▸ Requirement:
Using the listing below, determine the count of lines with the word "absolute" and reply only with it.

Content starts

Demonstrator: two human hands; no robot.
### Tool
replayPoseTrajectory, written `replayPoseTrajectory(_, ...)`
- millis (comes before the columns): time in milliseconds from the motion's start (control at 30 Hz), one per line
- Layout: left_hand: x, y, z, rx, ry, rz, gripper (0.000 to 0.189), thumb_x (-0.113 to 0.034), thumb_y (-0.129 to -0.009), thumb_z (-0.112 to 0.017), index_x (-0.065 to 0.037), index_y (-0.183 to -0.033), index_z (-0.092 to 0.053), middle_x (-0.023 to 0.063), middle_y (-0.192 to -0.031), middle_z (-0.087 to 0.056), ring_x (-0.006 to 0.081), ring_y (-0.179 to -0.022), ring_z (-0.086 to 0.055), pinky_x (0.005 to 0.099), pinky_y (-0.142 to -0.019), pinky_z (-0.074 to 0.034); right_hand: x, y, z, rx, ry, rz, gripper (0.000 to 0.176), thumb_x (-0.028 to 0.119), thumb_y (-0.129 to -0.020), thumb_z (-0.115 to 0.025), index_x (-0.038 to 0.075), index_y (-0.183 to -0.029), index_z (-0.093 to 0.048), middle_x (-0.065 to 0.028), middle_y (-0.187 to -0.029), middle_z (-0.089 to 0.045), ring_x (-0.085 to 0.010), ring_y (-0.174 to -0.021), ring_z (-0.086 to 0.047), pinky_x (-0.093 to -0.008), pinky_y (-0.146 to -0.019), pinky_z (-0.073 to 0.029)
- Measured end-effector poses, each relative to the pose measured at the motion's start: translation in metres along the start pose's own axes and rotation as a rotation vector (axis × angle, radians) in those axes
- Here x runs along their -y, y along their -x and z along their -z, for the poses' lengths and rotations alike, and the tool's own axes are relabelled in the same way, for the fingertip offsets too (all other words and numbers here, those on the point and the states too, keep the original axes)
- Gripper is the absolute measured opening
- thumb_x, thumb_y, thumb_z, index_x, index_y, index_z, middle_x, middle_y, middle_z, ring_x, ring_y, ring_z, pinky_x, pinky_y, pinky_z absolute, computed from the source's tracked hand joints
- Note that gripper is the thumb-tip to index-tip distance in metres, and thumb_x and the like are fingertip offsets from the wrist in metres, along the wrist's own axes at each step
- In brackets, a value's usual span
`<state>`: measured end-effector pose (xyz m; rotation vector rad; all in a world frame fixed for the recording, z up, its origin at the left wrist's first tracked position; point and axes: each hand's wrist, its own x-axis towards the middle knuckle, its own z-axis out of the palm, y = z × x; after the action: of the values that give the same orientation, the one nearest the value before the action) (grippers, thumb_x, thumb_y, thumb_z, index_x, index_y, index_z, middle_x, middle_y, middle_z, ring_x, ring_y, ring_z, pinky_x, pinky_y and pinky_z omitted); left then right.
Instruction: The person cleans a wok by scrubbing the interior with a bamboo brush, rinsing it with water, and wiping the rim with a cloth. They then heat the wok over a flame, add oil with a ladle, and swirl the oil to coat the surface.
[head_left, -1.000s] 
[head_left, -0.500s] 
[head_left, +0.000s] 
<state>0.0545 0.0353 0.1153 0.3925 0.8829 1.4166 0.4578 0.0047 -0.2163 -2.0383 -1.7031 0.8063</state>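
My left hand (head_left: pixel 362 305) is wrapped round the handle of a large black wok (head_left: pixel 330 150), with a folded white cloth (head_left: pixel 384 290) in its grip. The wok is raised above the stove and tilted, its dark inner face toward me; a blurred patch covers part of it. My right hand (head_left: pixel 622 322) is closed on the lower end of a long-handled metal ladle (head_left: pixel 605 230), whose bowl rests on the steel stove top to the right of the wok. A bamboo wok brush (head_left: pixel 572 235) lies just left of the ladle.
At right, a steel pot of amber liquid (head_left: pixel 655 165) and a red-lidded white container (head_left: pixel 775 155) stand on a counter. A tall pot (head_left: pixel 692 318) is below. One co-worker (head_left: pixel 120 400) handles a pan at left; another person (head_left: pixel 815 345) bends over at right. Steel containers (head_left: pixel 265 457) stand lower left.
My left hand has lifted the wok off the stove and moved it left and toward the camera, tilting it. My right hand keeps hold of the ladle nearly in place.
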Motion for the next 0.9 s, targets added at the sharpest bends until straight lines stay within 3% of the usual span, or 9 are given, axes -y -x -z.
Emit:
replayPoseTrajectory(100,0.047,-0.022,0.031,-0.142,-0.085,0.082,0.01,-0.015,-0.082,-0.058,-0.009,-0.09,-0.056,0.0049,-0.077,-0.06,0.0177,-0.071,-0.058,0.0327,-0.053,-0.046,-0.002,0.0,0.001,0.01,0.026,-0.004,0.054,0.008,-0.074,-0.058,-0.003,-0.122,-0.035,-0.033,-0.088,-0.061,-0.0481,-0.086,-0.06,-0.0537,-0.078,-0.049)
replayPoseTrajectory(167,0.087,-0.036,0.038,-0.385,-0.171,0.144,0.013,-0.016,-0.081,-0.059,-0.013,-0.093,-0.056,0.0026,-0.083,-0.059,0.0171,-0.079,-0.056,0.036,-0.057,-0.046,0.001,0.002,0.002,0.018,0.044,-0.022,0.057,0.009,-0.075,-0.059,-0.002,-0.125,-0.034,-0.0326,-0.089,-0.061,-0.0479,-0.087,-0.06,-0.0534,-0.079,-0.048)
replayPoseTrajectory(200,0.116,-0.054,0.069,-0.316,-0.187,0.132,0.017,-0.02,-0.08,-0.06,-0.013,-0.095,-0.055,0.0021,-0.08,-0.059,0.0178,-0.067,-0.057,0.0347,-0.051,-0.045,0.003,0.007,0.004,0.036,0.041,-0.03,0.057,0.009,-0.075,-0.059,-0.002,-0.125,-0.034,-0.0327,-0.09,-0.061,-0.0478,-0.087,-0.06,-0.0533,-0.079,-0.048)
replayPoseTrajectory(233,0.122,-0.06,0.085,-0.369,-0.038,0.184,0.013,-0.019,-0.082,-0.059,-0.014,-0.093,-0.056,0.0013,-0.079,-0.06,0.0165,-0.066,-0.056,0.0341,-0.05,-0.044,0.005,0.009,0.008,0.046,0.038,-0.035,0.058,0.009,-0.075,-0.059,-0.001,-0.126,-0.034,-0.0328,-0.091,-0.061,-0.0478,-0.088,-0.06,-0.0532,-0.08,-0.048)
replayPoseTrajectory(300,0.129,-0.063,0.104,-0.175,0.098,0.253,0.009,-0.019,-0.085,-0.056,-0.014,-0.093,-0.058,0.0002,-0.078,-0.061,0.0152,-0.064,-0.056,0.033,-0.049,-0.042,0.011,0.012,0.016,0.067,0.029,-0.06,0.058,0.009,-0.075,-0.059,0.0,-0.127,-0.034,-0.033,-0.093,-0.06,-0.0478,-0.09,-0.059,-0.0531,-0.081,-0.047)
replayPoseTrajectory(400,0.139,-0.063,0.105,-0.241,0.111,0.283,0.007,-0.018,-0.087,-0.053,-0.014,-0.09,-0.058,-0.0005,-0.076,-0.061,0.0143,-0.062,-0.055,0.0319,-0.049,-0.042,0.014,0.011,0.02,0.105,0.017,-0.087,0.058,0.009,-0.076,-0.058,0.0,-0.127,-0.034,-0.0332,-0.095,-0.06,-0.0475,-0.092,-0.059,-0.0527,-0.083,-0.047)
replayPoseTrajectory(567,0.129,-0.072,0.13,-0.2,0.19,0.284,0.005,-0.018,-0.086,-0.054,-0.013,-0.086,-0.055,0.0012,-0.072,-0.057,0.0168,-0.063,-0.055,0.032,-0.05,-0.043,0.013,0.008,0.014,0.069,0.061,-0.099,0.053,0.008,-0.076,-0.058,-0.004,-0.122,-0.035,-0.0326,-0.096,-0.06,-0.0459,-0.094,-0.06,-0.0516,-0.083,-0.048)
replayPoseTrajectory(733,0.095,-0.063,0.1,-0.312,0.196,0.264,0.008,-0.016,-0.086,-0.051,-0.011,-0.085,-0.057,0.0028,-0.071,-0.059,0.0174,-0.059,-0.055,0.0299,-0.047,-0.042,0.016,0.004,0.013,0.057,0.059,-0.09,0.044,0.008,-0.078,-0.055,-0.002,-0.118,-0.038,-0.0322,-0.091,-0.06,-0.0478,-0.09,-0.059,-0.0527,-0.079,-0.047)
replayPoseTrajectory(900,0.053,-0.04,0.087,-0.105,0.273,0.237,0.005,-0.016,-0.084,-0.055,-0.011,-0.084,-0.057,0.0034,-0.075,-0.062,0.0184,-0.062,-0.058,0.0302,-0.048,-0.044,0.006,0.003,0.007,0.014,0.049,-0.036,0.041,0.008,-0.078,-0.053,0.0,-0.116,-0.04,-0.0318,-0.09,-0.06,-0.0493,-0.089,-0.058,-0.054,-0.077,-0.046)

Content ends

▸ Answer box:
2